Takich obrazów jest tu więcej, opisów rzeczywistości gdzieś na prowincji, prostych ludzi próbujących się odnaleźć w świecie i kierujących się własnym, często niezbyt zdrowym rozsądkiem. Faulkner nie bawi się jednak w ocenianie, w tłumaczenie, w podsumowywanie i proponowanie interpretacji. To zostawia czytelnikowi, często zresztą stosując niedopowiedzenia. Nie zawsze jego opowieści mają wyraźny koniec, rzadko kiedy tak lubiane przez współczesnych autorów zwroty akcji i zaskakujące sytuacje. Tu jest zwykłe życie uchwycone w kadrze, często bez końca i początku.

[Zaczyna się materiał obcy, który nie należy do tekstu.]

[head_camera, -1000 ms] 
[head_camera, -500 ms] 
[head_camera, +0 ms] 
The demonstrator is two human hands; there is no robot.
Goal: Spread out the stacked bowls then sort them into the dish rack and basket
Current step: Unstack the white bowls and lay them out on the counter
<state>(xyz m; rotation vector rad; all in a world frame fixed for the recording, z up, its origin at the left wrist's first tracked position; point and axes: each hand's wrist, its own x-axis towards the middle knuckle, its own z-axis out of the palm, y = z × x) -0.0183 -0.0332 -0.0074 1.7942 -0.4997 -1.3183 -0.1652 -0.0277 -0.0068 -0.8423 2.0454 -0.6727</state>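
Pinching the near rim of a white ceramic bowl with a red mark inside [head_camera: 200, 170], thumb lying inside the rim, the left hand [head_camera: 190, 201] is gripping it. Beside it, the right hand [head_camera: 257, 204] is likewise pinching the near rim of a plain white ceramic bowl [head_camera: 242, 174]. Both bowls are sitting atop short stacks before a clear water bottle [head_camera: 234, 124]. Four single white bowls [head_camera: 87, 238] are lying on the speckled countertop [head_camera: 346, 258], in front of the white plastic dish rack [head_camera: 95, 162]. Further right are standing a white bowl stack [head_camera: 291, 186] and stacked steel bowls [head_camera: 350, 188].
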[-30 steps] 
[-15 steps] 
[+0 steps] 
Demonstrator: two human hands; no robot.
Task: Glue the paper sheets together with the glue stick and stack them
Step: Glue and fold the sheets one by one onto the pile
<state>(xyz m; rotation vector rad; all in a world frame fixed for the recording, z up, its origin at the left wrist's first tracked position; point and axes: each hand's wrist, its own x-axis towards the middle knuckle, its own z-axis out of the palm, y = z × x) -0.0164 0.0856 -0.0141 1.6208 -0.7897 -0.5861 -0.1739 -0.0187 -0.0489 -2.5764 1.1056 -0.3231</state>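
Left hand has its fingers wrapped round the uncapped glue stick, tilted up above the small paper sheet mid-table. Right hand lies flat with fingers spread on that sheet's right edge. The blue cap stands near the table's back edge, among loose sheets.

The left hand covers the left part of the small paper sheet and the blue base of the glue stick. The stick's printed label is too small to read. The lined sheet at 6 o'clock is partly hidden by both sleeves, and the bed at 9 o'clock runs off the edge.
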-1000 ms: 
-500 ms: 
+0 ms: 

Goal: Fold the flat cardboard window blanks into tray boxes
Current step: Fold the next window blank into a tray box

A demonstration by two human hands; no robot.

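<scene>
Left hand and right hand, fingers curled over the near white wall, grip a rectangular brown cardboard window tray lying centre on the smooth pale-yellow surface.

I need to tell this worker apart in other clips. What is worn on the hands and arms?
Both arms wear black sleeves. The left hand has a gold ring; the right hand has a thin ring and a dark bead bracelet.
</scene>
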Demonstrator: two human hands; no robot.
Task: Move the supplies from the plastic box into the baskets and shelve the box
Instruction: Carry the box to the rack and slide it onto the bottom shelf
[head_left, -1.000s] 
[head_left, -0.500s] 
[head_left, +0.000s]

Czuć jednak, jakie tematy były ważne dla Faulknera i dla współczesnej mu Ameryki. Przede wszystkim wojny. Ta druga, światowa, ale i wcześniejsze, pierwsza czy nie tak znowu dawna secesyjna. Do tego kwestie niewolnictwa, rasizmu, nierówności, wreszcie biedy, która w okresie Wielkiego Kryzysu musiała być szczególnie widoczna. Czerwone liście przypadną jednak do gustu wyłącznie wyrobionemu czytelnikowi. Nie są to opowiadania, które czyta się miło, lekko i przyjemnie…
Joel
Czerwone liście
Autor: William Faulkner
Przekład: Zofia Kierszys, Jan Zakrzewski, Ewa Życieńska
Wydawnictwo: Państwowy Instytut Wydawniczy
Polub nas na Facebooku.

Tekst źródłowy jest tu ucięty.